Votre Albert Einstein,

le 20 février 1934.


Revered Queen,

It would seem that in these years, filled with evil, fate is determined to destroy all that remains of great human worth and all those who serve humanity and are concerned for its welfare. It has rarely happened, in my life, that I have been as overwhelmed as I was by the news of the heavy blow which suddenly destroyed your harmonious life and which made a breach, impossible to repair, in the small group of those who are fighting, devotedly, to ward off the dismal fall of Europe.

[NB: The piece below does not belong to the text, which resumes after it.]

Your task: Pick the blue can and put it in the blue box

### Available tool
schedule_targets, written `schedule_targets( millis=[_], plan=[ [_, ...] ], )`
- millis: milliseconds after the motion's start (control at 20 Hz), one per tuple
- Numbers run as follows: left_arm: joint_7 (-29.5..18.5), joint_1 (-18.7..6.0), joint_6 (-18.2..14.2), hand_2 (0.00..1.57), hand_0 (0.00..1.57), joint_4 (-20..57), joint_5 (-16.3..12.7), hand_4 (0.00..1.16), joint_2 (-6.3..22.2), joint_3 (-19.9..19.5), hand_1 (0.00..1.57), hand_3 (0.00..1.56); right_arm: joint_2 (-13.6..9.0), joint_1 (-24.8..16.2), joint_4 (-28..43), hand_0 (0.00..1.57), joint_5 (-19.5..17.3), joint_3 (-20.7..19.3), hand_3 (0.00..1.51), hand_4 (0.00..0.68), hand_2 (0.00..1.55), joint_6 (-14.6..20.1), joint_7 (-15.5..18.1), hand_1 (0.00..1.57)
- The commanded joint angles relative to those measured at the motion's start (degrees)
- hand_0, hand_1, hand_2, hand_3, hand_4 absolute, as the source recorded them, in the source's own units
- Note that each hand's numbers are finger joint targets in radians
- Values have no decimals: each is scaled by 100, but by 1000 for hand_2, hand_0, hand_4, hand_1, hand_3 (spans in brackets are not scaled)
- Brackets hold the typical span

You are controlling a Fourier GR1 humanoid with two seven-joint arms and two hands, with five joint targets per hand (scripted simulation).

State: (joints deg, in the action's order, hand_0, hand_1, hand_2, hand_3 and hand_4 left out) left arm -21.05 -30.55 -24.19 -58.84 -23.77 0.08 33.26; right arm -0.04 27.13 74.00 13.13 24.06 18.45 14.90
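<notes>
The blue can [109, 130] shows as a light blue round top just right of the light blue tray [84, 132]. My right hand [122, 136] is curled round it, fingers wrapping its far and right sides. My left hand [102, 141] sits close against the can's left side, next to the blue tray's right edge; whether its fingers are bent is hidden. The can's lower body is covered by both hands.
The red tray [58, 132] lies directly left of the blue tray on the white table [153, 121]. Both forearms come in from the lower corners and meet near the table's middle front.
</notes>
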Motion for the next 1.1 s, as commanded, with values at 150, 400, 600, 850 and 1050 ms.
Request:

The King departed this life in a marvelous fashion, in his prime, and plunged into the unconscious nature which he loved with such a passion. But for the Belgian nation, and beyond it, for Europe, his even hand, his clear and unprejudiced vision are irreplaceable. I know what people feel who see the object of their love belonging irrevocably to the past. But I also know that for strong individuals (such as yourself), to put oneself at the service of immaterial things, and, in particular, to devote oneself to the arts, fills life with a sweetness which escapes, to a certain extent, the brutality of the blows inflicted by blind fate. As I tell you that I share your grief with all my heart, I shake your hands.

Your Albert Einstein,

20 February, 1934.

2 comments:

Ms. Lucy said...

How touching...This is a side of Einstein that I didn't know. Another informative post, as usual. Thanks.

Matterhorn said...

Yes, I too, was taken by surprise when I discovered this side of Einstein.